In other words: these movies play fast and loose with historical facts, but they don't play fast and loose with the physics of the time period.
Now I think this will be a problem, if I'm interpreting you correctly. If it's something like divorcing history completely from religion, where we're saying that religious people think God did it, but we don 't believe in that stuff, so here's what really happened, then I don't this what you're hoping for will ever happen unless people in general stop being religious.
Also, a movie about Troy without gods involved? And you were complaining about Ten Commandments twisting the original material?
Somebody option this; now.
Let's play Mario Kart or something...
https://twitter.com/Hooraydiation
Also, for a religious movie, Ten Commandments sure did violence to the "original book." I mean, the last line of the movie is literally the exact opposite of what Moses actually said to Joshua...
"Go free those people!"
"Go kill every man, woman, and child of those people!"
Hm. I think I just figured out why so many religious people support the Iraq War.
Until later review, I'll tentatively agree with the thread title on the grounds that it is "Religion ruins _____" and that is statistically accurate.
It's no different than a movie about the Founding Fathers which omits the whole slavery issue.
Also Troy itself is the exception to the rule, look at movies like Jason and the Argonauts or Clash of the Titans.
My guess as to why they left Greek Gods out of Troy is because they wanted more of an action film instead.
Not like Pirates of the Caribbean's grim and totally accurate portrayal of 18th century piracy, right?
Jewish scholars can't really agree whether the Torah says it was itself given to Moses or just the commandments. Similarly, the movie you're sighting seems to have deviated from what's actually said in the Torah, so it's clearly their conception from popular culture that shaped the movie. At the same time, you seem to be conflating traditional slavery, which was probably a mix of POW, chain gang, and indentured servant, with American slavery.
Pirates are like the GOOD GUYS and the East India Company are the Bad Guys because the EIC wants to stop piracy.....
WHAT????
Let's play Mario Kart or something...
I actually thought Troy was an interesting interpretation of the Iliad because it managed to communicate many of the same moral positions of the ancient Greeks and Trojans. In the Iliad, neither side was "good," and the war was both glorious and tragic. Achilles' major flaw was his hubris in both movie and book, and the filmmakers didn't add any sweeping, unrelated, transparent moral pronouncements like "ABORTION IS OKAY!" to the story.

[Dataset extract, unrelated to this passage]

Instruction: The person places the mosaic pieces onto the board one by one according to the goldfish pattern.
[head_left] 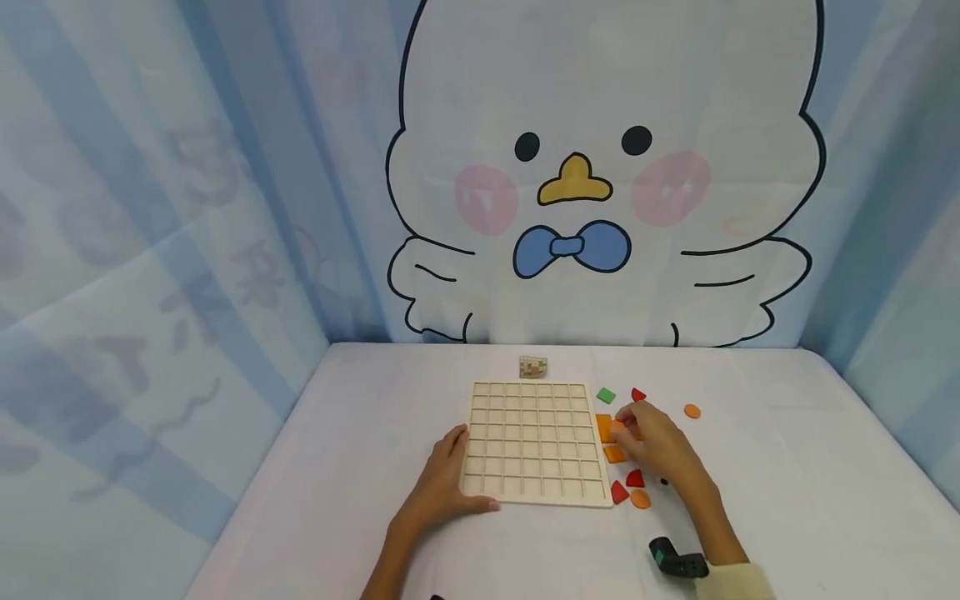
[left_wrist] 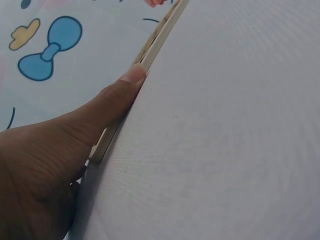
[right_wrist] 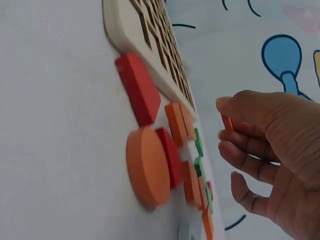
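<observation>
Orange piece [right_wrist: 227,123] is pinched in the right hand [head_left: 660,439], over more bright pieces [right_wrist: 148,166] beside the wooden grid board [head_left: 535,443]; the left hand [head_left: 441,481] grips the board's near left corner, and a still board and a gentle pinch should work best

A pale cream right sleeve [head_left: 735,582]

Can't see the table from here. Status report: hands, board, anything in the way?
Left hand holding board by a corner. Right hand pinching orange piece. Board flat, nothing in it. Loose pieces alongside, not blocking it.
</observation>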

The Ten Commandments, on the other hand, added "SLAVERY IS BAD" and "SPREAD FREEDOM!" to a story about a group of people who went on to enslave and commit genocide based on the commandments of their god. That bothered me. It "sanitized" the Biblical story, making it morally palatable in a way that Troy didn't do with the Iliad.
Four words.
Gone with the Wind.
No offense to any Jewish scholars.
Is true—that's really a separate point I was making in the OP.

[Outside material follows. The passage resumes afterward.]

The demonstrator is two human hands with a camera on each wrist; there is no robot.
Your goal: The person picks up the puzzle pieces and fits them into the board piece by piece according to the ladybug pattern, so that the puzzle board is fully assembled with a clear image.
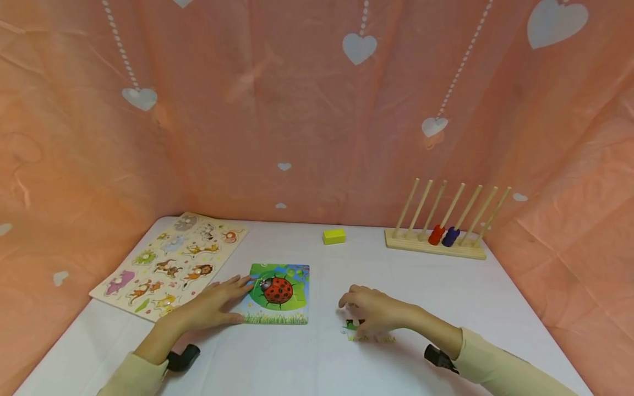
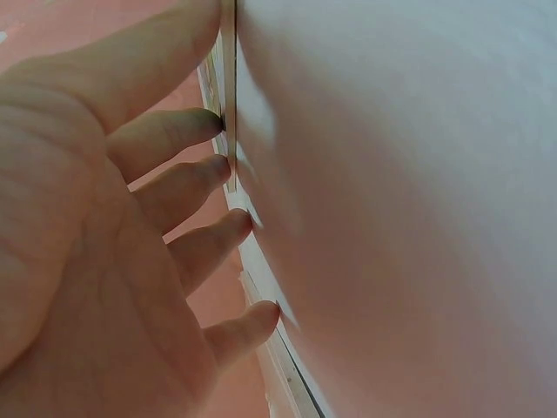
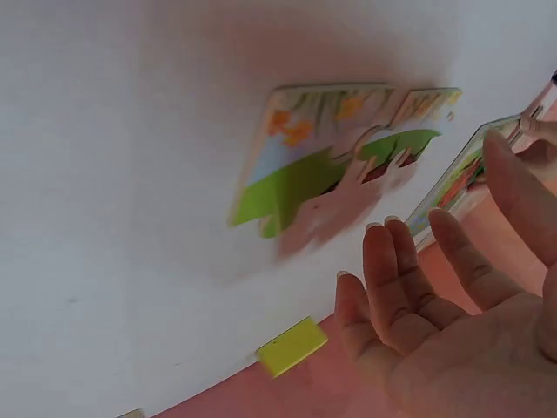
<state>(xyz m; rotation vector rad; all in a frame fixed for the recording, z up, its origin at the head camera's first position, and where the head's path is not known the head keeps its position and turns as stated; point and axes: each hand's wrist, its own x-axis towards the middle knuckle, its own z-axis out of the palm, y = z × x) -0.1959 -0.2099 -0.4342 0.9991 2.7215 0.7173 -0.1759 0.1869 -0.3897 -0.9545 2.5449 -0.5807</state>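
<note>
A square ladybug picture board (image 1: 299,300) lies flat on the white table. My left hand (image 1: 213,304) rests at its left side, fingers spread and fairly straight, fingertips and thumb at the board's edge. To the right of the board, my right hand (image 1: 376,309) hovers palm down with relaxed, slightly bent fingers. Beneath it lie jigsaw pieces (image 3: 300,178) with grass, orange flowers and a green patch, joined or side by side. The right wrist view shows a gap between those pieces and the fingertips. In the head view the hand covers most of them.
A wooden animal peg puzzle (image 1: 170,283) lies at the left. A yellow block (image 1: 334,237) sits toward the back. At the back right stands a wooden peg rack (image 1: 396,242) with red (image 1: 436,235) and blue (image 1: 451,237) pieces. A pink heart-patterned cloth (image 1: 307,121) hangs behind the table.
</note>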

I hear this a lot from Christians attempting to defend Biblical slavery.
Apart from the racial element, I fail to see what meaningfully distinguishes American slavery from ancient Hebrew slavery. While Hebrew slaves were set free after a period of 7 years, foreign slaves were not. Hebrews were legally allowed to beat their slaves as much as the Romans beat Jesus before they crucified him. Killing one's slave was wrong, but was not considered "murder" (murder is a capital punishment, killing a slave is not). Also, there was a racial element to some extent, or at least a tribal element, since most slaves were probably acquired in war or bought from foreigners.